If I pass the same key multiple times to HashMap’s put method, what happens to the original value? And what if even the value repeats? I didn’t find any documentation on this.

Case 1: Overwritten values for a key

Map mymap = new HashMap();
mymap.put("1","one");
mymap.put("1","not one");
mymap.put("1","surely not one");
System.out.println(mymap.get("1"));

We get surely not one.

Case 2: Duplicate value

Map mymap = new HashMap();
mymap.put("1","one");
mymap.put("1","not one");
mymap.put("1","surely not one");
// The following line was added:
mymap.put("1","one");
System.out.println(mymap.get("1"));

We get one.

But what happens to the other values?
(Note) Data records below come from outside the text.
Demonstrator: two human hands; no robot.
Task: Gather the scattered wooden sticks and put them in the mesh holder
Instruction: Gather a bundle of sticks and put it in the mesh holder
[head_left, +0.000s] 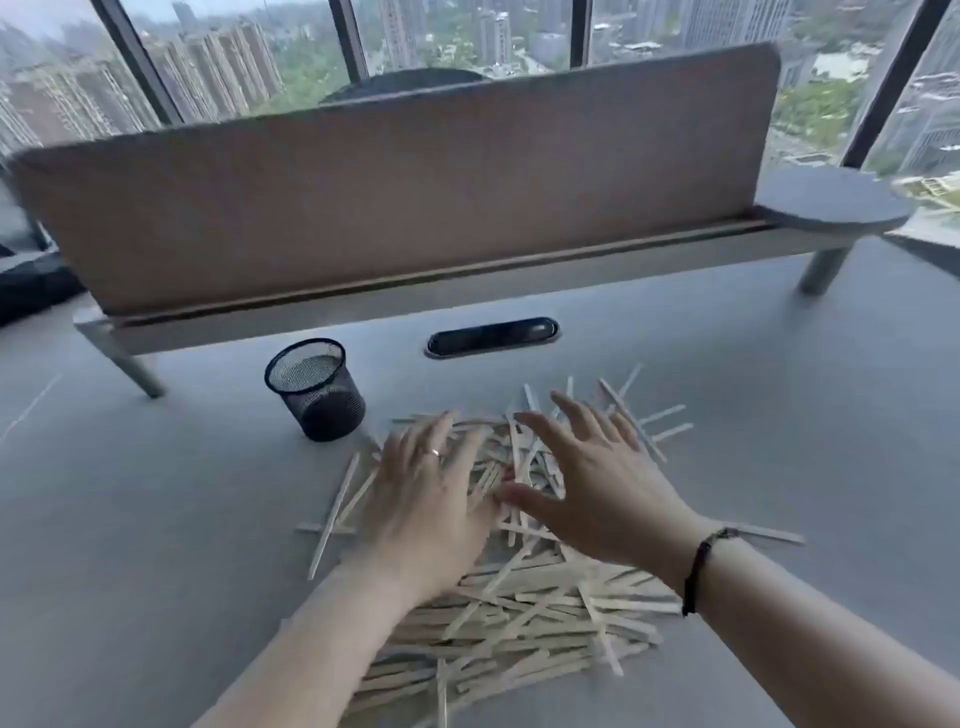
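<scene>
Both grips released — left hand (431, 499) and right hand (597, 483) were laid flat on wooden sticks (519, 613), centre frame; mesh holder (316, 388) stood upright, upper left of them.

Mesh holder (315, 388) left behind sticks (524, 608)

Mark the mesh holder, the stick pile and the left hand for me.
mesh holder (324, 402), head view, on its dark mesh side wall.
stick pile (540, 618), head view, on overlapping sticks near the pile's middle.
left hand (431, 499), head view, on the back of the hand.

Both my left hand (426, 499) and right hand (592, 483) are spread flat over the wooden sticks (524, 608), mesh holder (316, 389) sitting just beside them.
</scene>
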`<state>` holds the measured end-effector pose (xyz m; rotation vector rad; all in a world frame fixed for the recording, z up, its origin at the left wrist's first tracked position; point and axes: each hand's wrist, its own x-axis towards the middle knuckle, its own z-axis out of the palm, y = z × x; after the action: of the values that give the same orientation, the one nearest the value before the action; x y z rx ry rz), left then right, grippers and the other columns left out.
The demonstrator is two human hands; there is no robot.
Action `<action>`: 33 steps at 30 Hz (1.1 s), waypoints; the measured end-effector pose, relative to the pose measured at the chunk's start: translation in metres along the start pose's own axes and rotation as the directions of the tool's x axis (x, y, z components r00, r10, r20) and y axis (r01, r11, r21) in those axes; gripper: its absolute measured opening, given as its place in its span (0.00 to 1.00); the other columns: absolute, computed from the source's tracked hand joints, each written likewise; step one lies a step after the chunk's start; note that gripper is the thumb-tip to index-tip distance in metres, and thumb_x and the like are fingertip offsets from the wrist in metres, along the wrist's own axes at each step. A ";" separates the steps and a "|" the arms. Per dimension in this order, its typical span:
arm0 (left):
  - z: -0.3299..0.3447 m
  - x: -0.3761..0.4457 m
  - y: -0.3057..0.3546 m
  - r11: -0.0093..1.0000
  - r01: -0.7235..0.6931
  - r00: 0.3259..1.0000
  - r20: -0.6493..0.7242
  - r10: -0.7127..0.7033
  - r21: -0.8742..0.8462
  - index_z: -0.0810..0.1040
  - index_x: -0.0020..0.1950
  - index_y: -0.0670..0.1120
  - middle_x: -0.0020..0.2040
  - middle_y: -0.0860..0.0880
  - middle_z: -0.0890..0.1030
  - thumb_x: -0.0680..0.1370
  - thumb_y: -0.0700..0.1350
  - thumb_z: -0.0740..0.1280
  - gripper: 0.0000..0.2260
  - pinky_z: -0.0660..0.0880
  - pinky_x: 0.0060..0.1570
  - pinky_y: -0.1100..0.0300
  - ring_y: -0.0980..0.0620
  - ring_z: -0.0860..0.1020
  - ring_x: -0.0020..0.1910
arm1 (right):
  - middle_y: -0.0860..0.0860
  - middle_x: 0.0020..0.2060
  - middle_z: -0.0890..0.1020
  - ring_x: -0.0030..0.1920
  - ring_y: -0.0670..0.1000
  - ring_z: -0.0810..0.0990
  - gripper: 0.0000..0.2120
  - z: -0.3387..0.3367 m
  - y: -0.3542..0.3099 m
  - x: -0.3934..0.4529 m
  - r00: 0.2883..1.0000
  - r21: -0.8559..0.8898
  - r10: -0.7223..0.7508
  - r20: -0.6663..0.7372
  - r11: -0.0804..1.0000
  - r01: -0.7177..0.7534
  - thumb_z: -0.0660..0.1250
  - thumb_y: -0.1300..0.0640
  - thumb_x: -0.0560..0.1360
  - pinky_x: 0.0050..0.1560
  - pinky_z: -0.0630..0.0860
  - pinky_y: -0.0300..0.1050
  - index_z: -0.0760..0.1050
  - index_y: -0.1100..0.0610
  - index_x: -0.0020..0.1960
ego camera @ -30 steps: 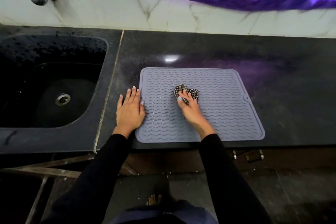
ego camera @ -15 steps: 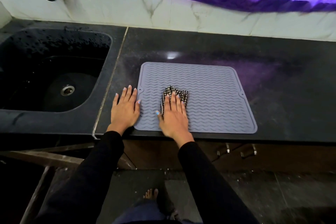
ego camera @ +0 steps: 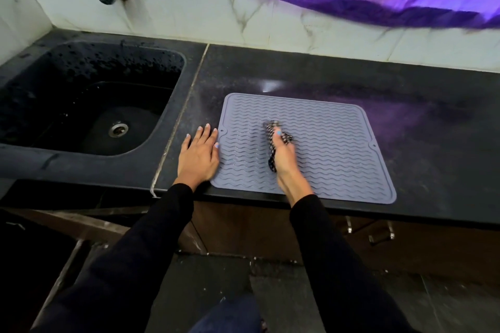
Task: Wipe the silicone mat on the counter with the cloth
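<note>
The grey, wave-ribbed rectangular silicone mat [ego camera: 324,143] lies flat on the black stone counter [ego camera: 405,105], its near edge along the counter's front. The right hand [ego camera: 282,155] rests on the mat's middle, fingers curled round a black-and-white checked cloth [ego camera: 271,130]; the cloth pokes out beyond the fingertips and trails under the palm, though blur makes the exact grip hard to read. The left hand [ego camera: 198,155] lies flat with fingers straight and close together, on the counter just beside the mat's left edge, its thumb touching that edge. Further left of those fingers sits the black sink [ego camera: 35,127].
</note>
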<state>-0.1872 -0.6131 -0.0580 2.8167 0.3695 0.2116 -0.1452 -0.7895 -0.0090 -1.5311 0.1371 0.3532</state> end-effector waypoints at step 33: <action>-0.007 0.000 -0.008 0.851 0.061 0.967 -0.179 -0.179 -0.522 0.68 0.70 0.44 0.66 0.42 0.75 0.80 0.39 0.53 0.18 0.62 0.67 0.59 0.46 0.71 0.67 | 0.51 0.76 0.50 0.76 0.50 0.47 0.27 0.052 0.021 -0.033 0.890 -0.734 -0.192 0.413 0.508 0.450 0.49 0.46 0.81 0.75 0.44 0.49 0.49 0.56 0.76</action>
<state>-0.1906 -0.6034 -0.0536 2.2357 0.4595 0.5180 -0.1898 -0.7425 -0.0167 -2.3658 -0.6506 0.3383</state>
I was teaching basics to a student and I was asked this. Is the Map like a bucket where the last value is referenced (but in memory)?

ANSWER:

You may find your answer in the javadoc of Map#put(K, V) (which actually returns something):

public V put(K key,
             V value)

Associates the specified value with the specified key in this map
(optional operation). If the map
previously contained a mapping for
this key, the old value is replaced by
the specified value. (A map m is said
to contain a mapping for a key k if
and only if m.containsKey(k) would
return true.)

Parameters:
key – key with which the specified value is to be associated.
value – value to be associated with the specified key.

Returns:
previous value associated with specified key, or null if there was no
mapping for key. (A null return can also indicate that the map previously associated null with the specified key, if the implementation supports null values.)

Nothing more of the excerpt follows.